Data for the task Block Start
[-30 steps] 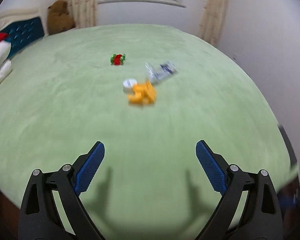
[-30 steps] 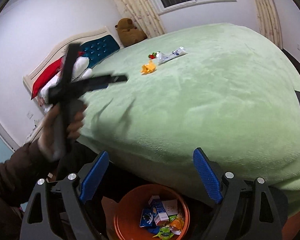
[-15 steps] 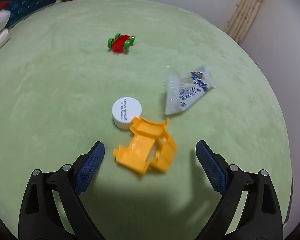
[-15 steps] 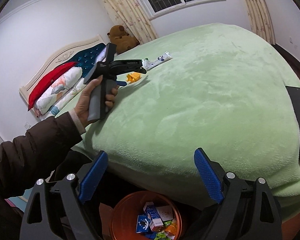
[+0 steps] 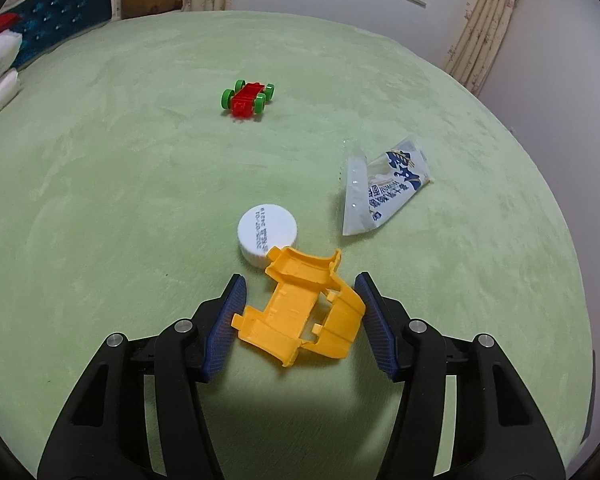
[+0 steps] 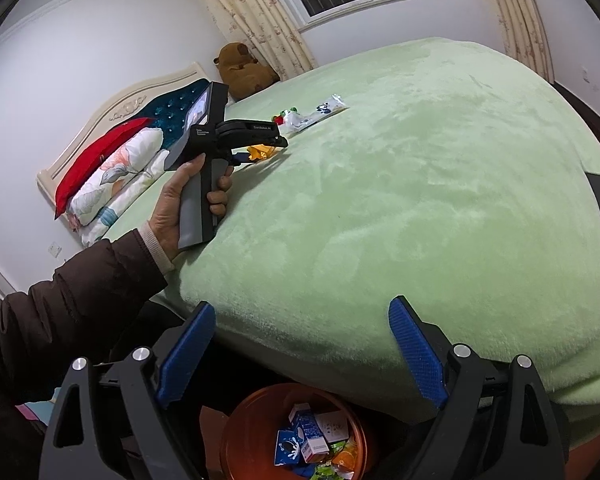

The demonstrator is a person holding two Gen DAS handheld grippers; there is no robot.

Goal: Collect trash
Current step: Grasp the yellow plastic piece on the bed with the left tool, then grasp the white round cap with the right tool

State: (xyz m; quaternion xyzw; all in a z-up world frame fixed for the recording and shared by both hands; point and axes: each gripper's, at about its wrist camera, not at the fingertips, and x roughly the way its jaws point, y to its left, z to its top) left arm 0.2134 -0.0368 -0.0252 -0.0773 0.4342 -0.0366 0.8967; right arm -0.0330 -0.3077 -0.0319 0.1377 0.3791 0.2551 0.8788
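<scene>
**Left fingers bracket the yellow plastic piece on the bed**

The left gripper (image 5: 300, 316) sits low over the green bedspread (image 5: 100, 200), its blue-padded fingers (image 5: 228, 324) narrowed around the yellow plastic piece (image 5: 300, 316). The piece lies between the two pads: the right pad is at or just beside its curved side, and the left pad is just beside its opposite corner; whether either pad presses it cannot be told. The piece rests on the bedspread, and its far end touches or overlaps the white cap (image 5: 267, 233) that lies just beyond the fingertips. A blue-and-white wrapper (image 5: 380, 192) lies to the right of the cap, nearer the bed's right edge, and a red toy car (image 5: 247, 98) with green wheels stands farther off toward the head of the bed.

The right gripper (image 6: 300, 344) hangs off the bed's near edge with its fingers wide apart and nothing between them. Below it stands the orange bin (image 6: 236, 432), holding cartons and wrappers.
</scene>
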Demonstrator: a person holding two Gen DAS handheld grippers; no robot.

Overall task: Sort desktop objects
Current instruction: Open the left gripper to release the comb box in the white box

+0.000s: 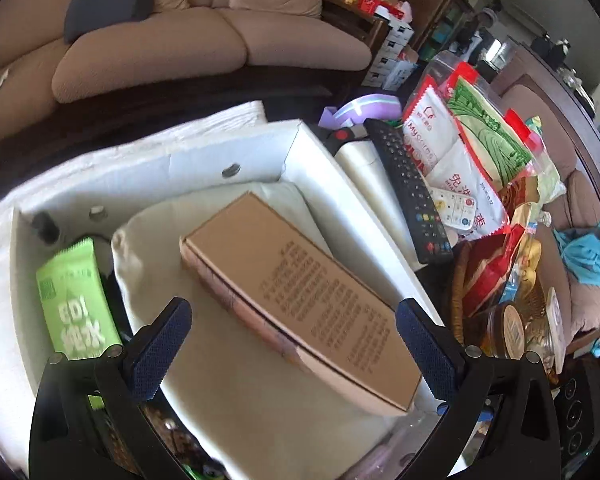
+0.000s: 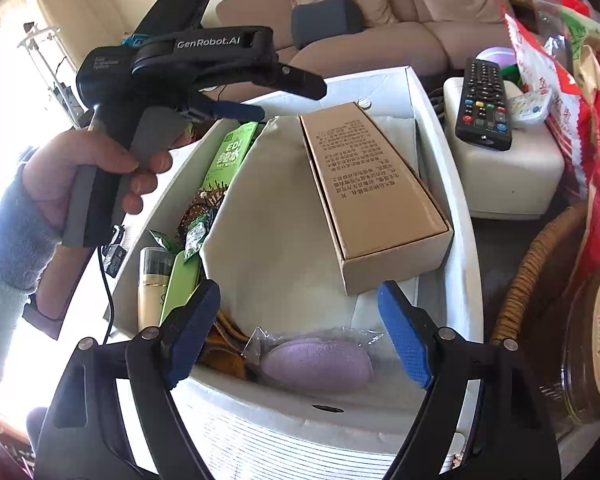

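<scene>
- While both grippers hang over it, the brown cardboard box lies slantwise on a cream cloth bag inside the white storage bin, printed side up.
- Beside the bag, along one wall of the bin, stands a green packet; near it in the right wrist view are a cream bottle with a dark cap and a few small green sachets.
- At the near end of the bin a lilac oval item in clear wrap lies under the right gripper.
- The right gripper's blue pads stand well apart with nothing pressed between them.
- The left gripper is spread wide too, its pads either side of the box's near end but apart from it; in the right wrist view a hand in a grey sleeve grasps its handle.
- Outside the bin, a black remote rests on a cream case, with a small white remote just beside it.
- Further out are red and white snack bags, a wicker basket and a beige sofa.
</scene>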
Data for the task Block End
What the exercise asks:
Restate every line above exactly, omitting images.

Expected answer:
[-30 steps] 
[-30 steps] 
[-15 steps] 
[-15 steps] 
[+0 steps] 
[+0 steps] 

The demonstrator is a person holding two Gen DAS handheld grippers; there is no robot.

Goal: Collect trash
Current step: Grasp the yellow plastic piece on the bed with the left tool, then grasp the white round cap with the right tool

State: (xyz m; quaternion xyzw; all in a z-up world frame fixed for the recording and shared by both hands; point and axes: each gripper's, at about its wrist camera, not at the fingertips, and x roughly the way its jaws point, y to its left, z to its top) left arm 0.2134 -0.0368 -0.0252 -0.0773 0.4342 -0.0366 0.8967; right arm -0.0330 -0.3077 -0.0319 0.1377 0.3791 0.2551 0.8788
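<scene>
**Left fingers bracket the yellow plastic piece on the bed**

The left gripper (image 5: 300, 316) sits low over the green bedspread (image 5: 100, 200), its blue-padded fingers (image 5: 228, 324) narrowed around the yellow plastic piece (image 5: 300, 316). The piece lies between the two pads: the right pad is at or just beside its curved side, and the left pad is just beside its opposite corner; whether either pad presses it cannot be told. The piece rests on the bedspread, and its far end touches or overlaps the white cap (image 5: 267, 233) that lies just beyond the fingertips. A blue-and-white wrapper (image 5: 380, 192) lies to the right of the cap, nearer the bed's right edge, and a red toy car (image 5: 247, 98) with green wheels stands farther off toward the head of the bed.

The right gripper (image 6: 300, 344) hangs off the bed's near edge with its fingers wide apart and nothing between them. Below it stands the orange bin (image 6: 236, 432), holding cartons and wrappers.
</scene>
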Demonstrator: a person holding two Gen DAS handheld grippers; no robot.

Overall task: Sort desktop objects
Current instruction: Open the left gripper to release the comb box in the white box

+0.000s: 
+0.000s: 

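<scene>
- While both grippers hang over it, the brown cardboard box lies slantwise on a cream cloth bag inside the white storage bin, printed side up.
- Beside the bag, along one wall of the bin, stands a green packet; near it in the right wrist view are a cream bottle with a dark cap and a few small green sachets.
- At the near end of the bin a lilac oval item in clear wrap lies under the right gripper.
- The right gripper's blue pads stand well apart with nothing pressed between them.
- The left gripper is spread wide too, its pads either side of the box's near end but apart from it; in the right wrist view a hand in a grey sleeve grasps its handle.
- Outside the bin, a black remote rests on a cream case, with a small white remote just beside it.
- Further out are red and white snack bags, a wicker basket and a beige sofa.
</scene>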

Output for the exercise is now complete.